Step 1 — Resolve the input → the plan text
First match wins:
- Filesystem path that exists (
plans/drafts/<slug>.md, plans/committed/…, any file) → read it.
- Beads id —
bd show <arg> succeeds → review its description / design / notes / AC; if it
references a plan doc (e.g. plans/drafts/<id>.md), read that too.
- Pasted / attached in chat → use the plan content from the conversation.
- Nothing resolvable → ask the user for a path, bead id, or to paste the plan. Do not invent one.
State which plan you're reviewing (source + one-line summary) before starting.
Step 2 — Build the claim inventory
Extract every checkable assertion the plan makes about the system — these are what you verify:
- File paths, modules, functions, types, and their signatures.
- Claims about current behavior ("X already does Y", "Z returns …").
- Data shapes / schemas, config keys, env vars, CLI flags, commands, test names.
- Dependencies / integration points ("A calls B", "this hooks into C").
- Library / external API behavior the plan relies on.
- Assumptions stated or implied as fact.
Prioritize load-bearing claims — the ones the plan's approach depends on. You can't verify
everything; spend effort where being wrong would break the plan.
Step 3 — Verify each claim against ground truth
For each claim, find evidence — prefer primary sources, in this order:
- Real code — Glob/Grep/Read the referenced files/symbols. Does the file/function/type exist?
Does the signature match? Does it actually behave as claimed? (Read the implementation, don't guess.)
- First-party docs —
knowledge/ YAML, README / AGENTS.md / CONTRIBUTING, package.json,
and the library's official docs (WebFetch official sources only — not blogs/SO).
- Git history when a claim is about recent/historical behavior.
Rules:
- Only flag an issue when you have evidence.
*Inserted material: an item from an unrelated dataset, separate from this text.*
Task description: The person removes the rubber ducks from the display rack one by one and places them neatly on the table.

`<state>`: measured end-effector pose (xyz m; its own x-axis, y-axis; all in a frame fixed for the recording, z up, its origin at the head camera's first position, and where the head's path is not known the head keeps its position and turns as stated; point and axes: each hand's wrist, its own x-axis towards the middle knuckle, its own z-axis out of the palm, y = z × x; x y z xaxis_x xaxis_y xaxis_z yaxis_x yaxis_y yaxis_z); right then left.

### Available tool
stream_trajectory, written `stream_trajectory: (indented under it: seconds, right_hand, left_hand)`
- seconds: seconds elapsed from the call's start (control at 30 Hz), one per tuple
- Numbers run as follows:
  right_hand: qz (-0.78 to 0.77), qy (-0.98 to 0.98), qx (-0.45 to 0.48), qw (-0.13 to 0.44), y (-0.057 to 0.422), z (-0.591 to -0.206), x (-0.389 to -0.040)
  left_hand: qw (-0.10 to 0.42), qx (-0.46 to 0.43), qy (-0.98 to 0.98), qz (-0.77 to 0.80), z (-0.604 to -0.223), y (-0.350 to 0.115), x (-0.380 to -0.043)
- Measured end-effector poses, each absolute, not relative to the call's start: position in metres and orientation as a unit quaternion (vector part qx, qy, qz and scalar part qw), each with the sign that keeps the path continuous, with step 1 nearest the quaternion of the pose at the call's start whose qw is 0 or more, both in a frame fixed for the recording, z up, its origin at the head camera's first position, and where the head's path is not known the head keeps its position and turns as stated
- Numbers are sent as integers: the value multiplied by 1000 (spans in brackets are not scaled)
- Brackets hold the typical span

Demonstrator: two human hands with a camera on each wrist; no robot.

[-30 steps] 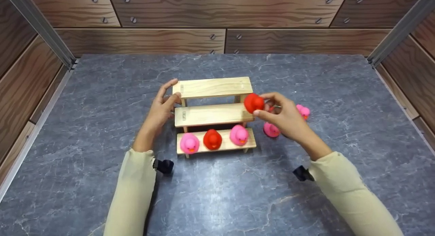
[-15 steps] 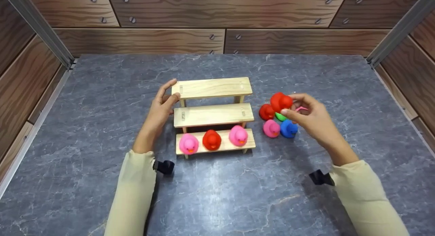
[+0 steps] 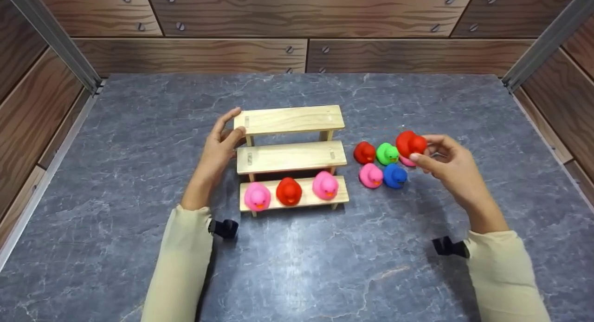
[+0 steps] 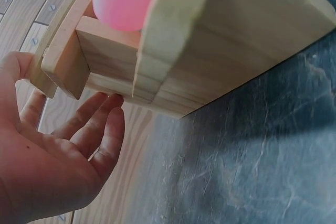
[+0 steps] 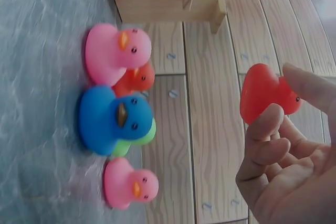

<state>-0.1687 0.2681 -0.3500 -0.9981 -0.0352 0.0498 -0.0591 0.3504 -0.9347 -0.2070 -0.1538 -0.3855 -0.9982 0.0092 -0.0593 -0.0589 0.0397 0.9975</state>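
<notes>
My left hand (image 3: 217, 145) pinches the left end of the top board of a three-step wooden shelf (image 3: 290, 120), thumb at the front edge and index finger behind; in the left wrist view its other fingers lie beside the shelf's side. Between thumb and fingers, my right hand (image 3: 452, 166) holds a red rubber duck (image 5: 260, 93) raised above the table. In the head view this duck partly covers a pink duck (image 3: 408, 161). Along the lowest step sit a pink duck (image 3: 257, 196), a red duck (image 3: 289, 192) and another pink duck (image 3: 325, 185).
Grouped on the table right of the shelf are a red duck (image 3: 364, 153), a green duck (image 3: 387, 154), a pink duck (image 3: 371, 176) and a blue duck (image 3: 395, 176). Wood-patterned walls (image 3: 306, 13) enclose the grey marbled tabletop (image 3: 297, 266).
My right hand has carried the red duck rightward, from over the shelf's right end to above the far-right pink duck, uncovering the group on the table. My left hand has stayed on the shelf.
</notes>
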Motion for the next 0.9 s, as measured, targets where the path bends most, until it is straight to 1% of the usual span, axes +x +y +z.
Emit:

Cite it (
path:line, a doc quote, command output).
- Separate Confirmed (proven wrong) from Needs confirmation (couldn't verify; suspect).
- Never assert the plan is wrong from memory — verify, or mark it unverified.
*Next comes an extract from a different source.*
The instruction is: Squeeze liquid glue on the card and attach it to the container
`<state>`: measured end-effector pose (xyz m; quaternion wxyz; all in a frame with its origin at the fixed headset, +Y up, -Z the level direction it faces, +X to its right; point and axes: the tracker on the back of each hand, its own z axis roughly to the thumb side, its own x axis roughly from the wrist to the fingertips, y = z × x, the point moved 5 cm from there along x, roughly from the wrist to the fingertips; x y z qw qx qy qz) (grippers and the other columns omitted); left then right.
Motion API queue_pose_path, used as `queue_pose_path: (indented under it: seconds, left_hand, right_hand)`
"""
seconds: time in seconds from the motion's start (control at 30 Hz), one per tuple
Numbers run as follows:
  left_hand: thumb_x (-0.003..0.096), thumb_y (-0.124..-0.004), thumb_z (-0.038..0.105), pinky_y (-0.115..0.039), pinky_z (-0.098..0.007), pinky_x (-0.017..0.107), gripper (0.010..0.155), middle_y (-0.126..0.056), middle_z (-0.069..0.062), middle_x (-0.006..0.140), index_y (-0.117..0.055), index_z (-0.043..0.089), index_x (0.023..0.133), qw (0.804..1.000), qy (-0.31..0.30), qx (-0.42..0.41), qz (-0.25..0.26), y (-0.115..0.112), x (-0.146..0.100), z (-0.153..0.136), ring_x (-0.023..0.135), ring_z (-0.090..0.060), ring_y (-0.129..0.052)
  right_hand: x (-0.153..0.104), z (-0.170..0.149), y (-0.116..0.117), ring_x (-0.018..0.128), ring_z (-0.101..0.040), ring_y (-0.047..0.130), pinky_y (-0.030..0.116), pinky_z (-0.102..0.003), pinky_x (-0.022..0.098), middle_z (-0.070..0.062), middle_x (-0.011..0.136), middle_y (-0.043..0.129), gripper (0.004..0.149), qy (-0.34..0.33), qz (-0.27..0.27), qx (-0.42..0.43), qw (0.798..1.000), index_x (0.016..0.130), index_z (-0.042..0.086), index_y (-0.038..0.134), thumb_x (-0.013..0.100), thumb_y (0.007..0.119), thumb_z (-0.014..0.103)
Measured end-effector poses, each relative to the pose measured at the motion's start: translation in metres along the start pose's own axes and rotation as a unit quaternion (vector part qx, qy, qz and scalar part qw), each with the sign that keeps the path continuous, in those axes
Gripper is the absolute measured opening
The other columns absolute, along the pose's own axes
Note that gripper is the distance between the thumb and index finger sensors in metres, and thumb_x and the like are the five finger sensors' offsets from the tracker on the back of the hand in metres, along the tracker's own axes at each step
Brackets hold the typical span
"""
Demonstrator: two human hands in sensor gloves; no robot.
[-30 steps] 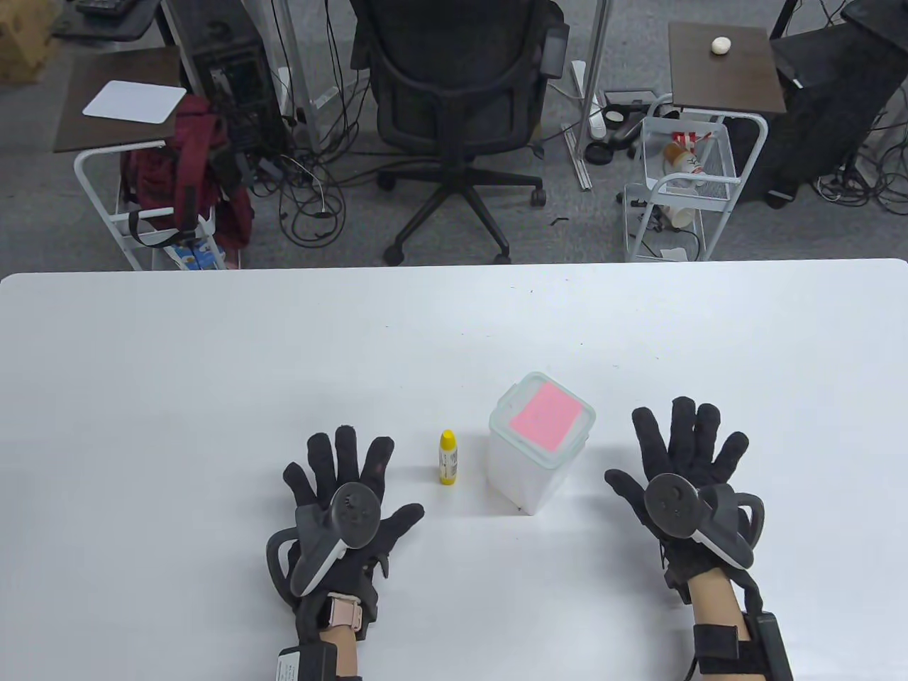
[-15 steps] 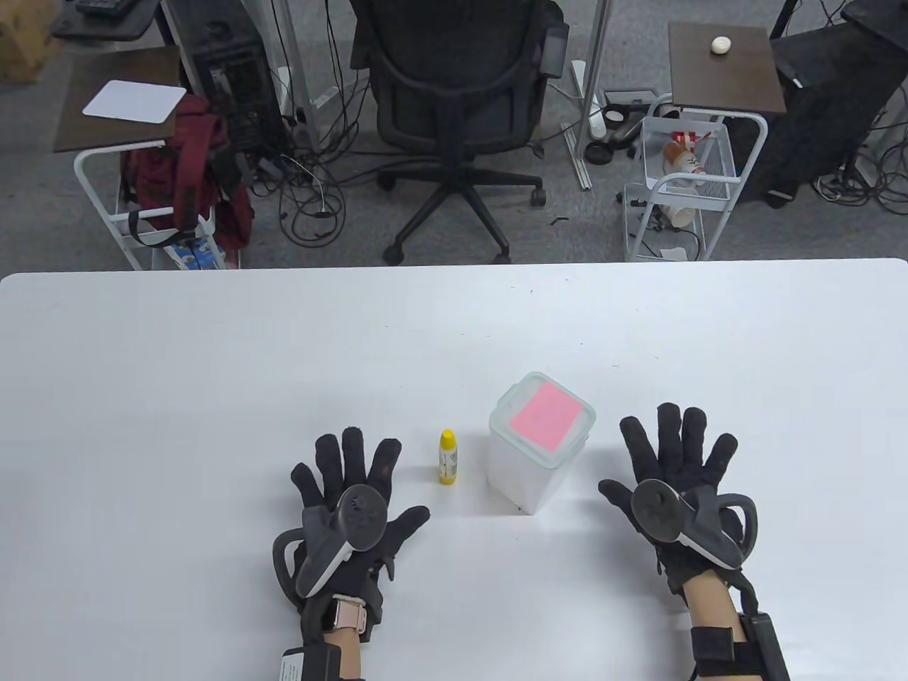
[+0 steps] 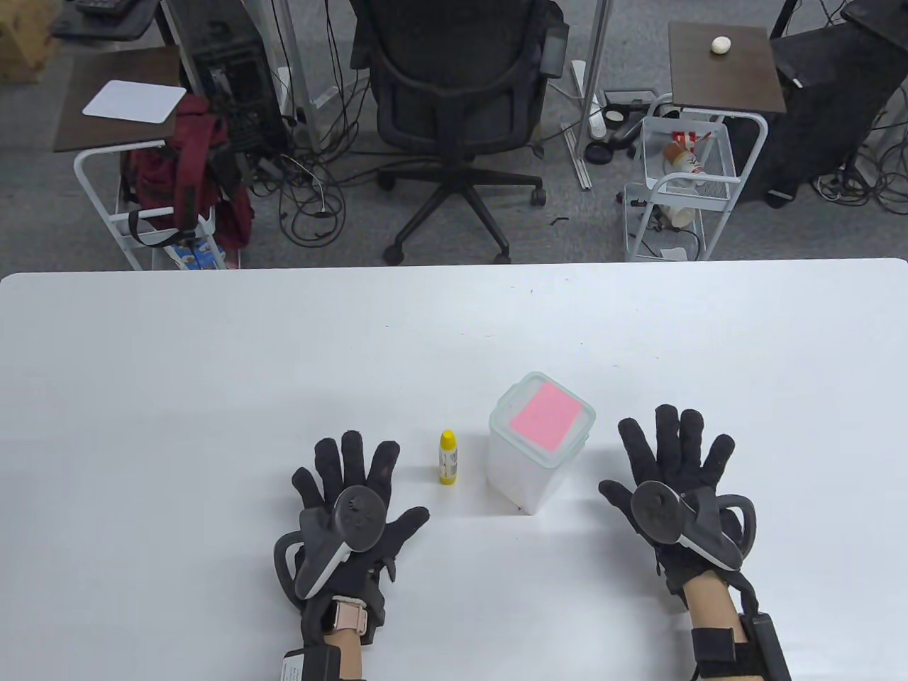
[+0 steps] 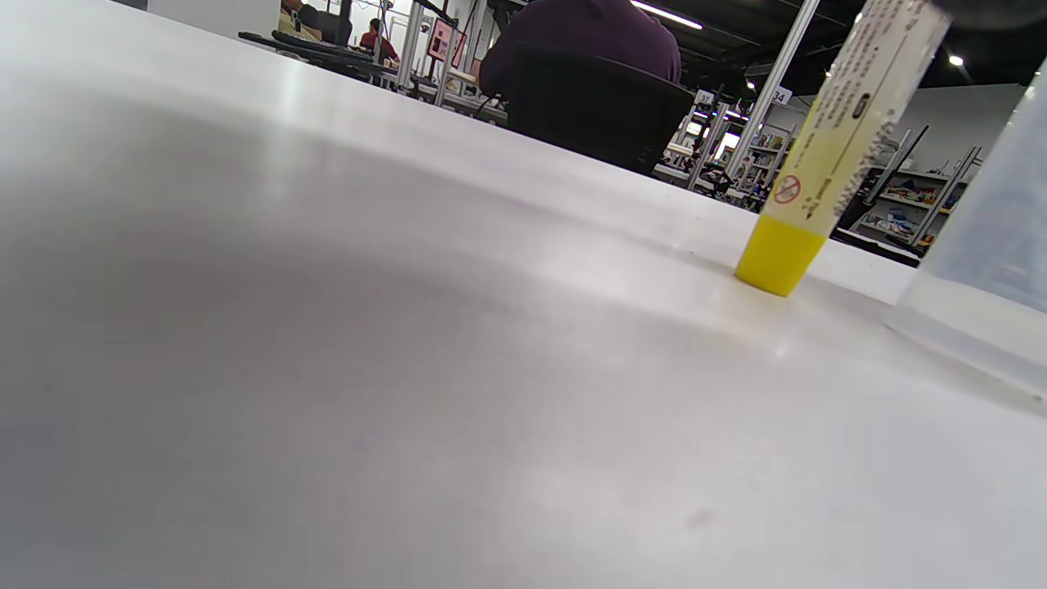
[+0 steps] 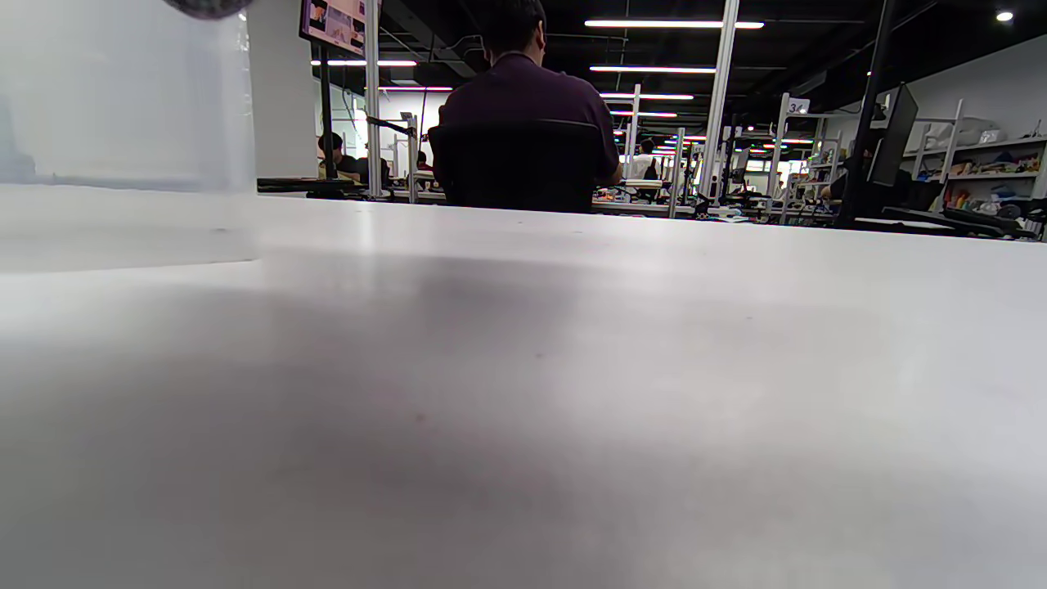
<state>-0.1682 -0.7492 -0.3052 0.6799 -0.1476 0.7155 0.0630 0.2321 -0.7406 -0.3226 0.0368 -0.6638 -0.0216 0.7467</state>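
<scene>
Both hands flat, fingers spread, holding nothing: left hand (image 3: 352, 496), right hand (image 3: 674, 475), near the table's (image 3: 177, 397) front edge. Glue bottle (image 3: 447, 457) upright between left hand and container (image 3: 532, 461); pink card (image 3: 545, 416) on its lid. Wide bare tabletop beyond. Wrist views crop bottle top, container blurred.

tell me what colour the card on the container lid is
Pink card, clearest in the table view.

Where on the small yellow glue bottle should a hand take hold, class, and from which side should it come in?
Grip the glue bottle round its labelled middle, thumb and fingers on opposite sides. It stands upright and slim, so a pinch near its top would probably tip it. Come from the left with the left hand; the container crowds its right side, while the table on its left is bare.
</scene>
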Motion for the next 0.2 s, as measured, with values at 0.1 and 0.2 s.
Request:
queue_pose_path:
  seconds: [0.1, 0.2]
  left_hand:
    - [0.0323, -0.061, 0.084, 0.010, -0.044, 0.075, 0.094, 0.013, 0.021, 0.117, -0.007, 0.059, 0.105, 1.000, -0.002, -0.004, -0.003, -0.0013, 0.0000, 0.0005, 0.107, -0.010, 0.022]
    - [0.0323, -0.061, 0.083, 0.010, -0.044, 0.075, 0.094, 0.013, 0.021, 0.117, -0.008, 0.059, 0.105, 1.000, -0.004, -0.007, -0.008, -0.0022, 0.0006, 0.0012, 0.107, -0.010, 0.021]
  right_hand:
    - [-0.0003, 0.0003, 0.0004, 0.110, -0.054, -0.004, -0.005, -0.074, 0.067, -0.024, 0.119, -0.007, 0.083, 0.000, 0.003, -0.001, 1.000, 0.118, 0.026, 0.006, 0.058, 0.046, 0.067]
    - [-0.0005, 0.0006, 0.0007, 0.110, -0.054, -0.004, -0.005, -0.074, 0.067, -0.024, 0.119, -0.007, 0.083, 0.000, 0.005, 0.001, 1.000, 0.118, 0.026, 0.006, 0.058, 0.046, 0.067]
- Note claims you checked that are correct too (brief), so the review shows coverage, not just gripes.
Step 4 — Classify & write findings
Severity (plan-accuracy adaptation of the harness tiers):
| Tier | Meaning for a plan |
|---|
| Blocker | A false premise the approach rests on — if followed, the plan cannot work (symbol/file doesn't exist; API behaves oppositely; wrong data model invalidating the design). |
| High | A significant inaccuracy that causes a wrong implementation or major rework in a key step (wrong signature, missing dependency, misidentified integration point, step conflicts with real behavior). |
| Medium | An unverified assumption presented as fact, an outdated reference, or an underspecified area likely to be wrong. |
| Low | Minor/cosmetic: stale-but-harmless path, naming nit, doc typo that won't change the build. |
Each finding uses this shape:
### [SEVERITY] <short title> — <plan location, e.g. "Step 3" / heading>
**What:** <the specific claim in the plan that is inaccurate>
**Why it's an issue:** <consequence if implemented as written>
**Evidence:** <path:line / doc quote / command output proving it> — Confidence: Confirmed | Needs confirmation
**Suggested correction:** <the accurate statement, if known>
Step 5 — Verdict & output
Print the full write-up to chat and save it to reports/<slug>-plan-review.md (derive <slug>
from the plan/bead; create reports/ if needed). Skip the file with --no-file if the user prefers
chat-only.
Open with a summary line and counts, then the findings (Blocker → Low), then a coverage note:
# Plan Review: <slug> — <plan title>
Source: <path | bead id | chat> · Reviewed: <date>
## Verdict: <SOUND | NEEDS REVISION | UNSOUND> — <#B>/<#H>/<#M>/<#L>
<1–2 sentences: the headline accuracy problem, or "claims check out">
## Findings
<the [SEVERITY] blocks, highest first>
## Verified as accurate (spot-checks)
- <claim> — `path:line` ✓
## Not verified
- <claim the codebase/docs couldn't settle, and why>
Verdict guide: UNSOUND if any Blocker; NEEDS REVISION if any High; else SOUND (Medium/Low only).
If the plan came from a Beads issue, log it: bd comments add <id> "review: plan <verdict> — <#B>/<#H>/<#M>/<#L>".